● **What the task requires**
Restate word for word the lines of the material below, from the line with "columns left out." to the line with "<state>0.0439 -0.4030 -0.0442", both lines included, and no others.

● **Data shown**
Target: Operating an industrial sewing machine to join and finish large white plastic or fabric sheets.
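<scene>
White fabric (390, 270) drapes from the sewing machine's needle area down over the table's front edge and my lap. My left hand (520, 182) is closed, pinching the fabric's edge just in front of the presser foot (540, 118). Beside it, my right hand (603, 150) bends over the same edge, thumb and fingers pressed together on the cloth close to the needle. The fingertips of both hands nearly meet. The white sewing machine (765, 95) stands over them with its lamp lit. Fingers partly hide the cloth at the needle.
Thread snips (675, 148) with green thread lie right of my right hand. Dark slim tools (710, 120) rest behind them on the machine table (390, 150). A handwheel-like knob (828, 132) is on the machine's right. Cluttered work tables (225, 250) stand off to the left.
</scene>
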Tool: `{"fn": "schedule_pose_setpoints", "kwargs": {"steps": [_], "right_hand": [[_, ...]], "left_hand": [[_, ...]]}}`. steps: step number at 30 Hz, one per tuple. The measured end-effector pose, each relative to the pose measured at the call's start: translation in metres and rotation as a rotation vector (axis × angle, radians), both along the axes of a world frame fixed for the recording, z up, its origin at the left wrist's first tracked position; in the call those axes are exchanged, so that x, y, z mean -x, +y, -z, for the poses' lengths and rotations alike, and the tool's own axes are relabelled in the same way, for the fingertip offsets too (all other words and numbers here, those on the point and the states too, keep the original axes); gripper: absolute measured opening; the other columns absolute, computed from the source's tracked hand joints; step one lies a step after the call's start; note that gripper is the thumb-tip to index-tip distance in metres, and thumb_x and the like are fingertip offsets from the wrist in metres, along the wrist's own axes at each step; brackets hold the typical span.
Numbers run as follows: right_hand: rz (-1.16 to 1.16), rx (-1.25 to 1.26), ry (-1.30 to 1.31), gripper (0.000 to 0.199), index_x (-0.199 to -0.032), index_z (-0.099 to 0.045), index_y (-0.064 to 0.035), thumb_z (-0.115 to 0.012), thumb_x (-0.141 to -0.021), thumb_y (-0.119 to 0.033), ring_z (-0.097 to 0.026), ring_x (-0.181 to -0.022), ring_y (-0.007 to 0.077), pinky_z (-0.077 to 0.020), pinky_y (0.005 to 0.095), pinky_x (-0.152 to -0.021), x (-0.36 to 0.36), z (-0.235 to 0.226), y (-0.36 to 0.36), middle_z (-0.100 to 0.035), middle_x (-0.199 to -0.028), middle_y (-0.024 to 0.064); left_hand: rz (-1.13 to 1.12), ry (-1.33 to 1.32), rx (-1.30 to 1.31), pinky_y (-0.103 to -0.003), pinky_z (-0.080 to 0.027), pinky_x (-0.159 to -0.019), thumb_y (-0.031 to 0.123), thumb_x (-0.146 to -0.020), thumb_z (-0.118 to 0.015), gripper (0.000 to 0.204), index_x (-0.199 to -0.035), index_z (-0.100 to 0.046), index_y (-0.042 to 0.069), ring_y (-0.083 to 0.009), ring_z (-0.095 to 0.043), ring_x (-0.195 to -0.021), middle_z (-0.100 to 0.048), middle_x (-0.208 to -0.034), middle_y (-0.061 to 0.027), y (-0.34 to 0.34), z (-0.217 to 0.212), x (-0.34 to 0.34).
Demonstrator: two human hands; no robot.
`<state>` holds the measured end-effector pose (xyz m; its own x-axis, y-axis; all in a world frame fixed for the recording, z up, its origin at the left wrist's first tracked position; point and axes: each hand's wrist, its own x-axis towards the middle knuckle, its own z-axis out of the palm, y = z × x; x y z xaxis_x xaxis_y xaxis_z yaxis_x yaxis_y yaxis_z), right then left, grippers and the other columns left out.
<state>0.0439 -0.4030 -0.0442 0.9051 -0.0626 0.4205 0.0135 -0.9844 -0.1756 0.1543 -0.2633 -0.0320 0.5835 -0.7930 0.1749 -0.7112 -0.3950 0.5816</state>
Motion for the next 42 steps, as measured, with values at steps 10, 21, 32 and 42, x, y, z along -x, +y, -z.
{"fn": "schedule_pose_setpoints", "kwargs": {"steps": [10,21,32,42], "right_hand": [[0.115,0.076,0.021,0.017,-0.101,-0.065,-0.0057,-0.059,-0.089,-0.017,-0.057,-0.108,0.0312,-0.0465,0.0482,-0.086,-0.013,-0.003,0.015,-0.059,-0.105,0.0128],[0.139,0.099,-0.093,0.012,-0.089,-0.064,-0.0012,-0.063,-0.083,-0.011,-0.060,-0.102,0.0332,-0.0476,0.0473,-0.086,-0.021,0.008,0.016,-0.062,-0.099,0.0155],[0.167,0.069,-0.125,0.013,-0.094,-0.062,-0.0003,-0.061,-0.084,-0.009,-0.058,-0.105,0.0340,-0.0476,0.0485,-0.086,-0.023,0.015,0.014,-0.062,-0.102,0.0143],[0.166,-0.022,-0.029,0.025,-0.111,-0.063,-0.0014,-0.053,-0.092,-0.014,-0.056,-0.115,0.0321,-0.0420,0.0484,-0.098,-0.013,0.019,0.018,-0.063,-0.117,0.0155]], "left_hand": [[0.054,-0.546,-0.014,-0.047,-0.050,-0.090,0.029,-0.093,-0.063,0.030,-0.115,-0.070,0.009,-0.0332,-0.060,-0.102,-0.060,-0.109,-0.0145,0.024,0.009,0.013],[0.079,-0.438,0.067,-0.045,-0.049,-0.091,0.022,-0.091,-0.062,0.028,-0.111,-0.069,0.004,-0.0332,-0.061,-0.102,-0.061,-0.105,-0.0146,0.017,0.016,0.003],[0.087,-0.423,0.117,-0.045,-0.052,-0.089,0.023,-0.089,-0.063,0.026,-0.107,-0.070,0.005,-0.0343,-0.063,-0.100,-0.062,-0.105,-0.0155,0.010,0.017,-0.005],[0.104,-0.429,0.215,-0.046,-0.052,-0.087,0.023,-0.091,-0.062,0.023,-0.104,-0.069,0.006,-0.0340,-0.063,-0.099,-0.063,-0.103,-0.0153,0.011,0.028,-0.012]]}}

● **Answer**
`<state>` holds the measured end-effector pose (xyz m; its own x-axis, y-axis; all in a world frame fixed for the recording, z up, its origin at the left wrist's first tracked position; point and axes: each hand's wrist, its own x-axis towards the middle knuckle, its own z-axis out of the palm, y = z × x; x y z xaxis_x xaxis_y xaxis_z yaxis_x yaxis_y yaxis_z), right then left, grippers and the other columns left out.
<state>0.0439 -0.4030 -0.0442 0.9051 -0.0626 0.4205 0.0135 -0.9844 -0.1756 0.1543 -0.2633 -0.0320 0.5835 -0.7930 0.1749 -0.7112 -0.3950 0.5816</state>

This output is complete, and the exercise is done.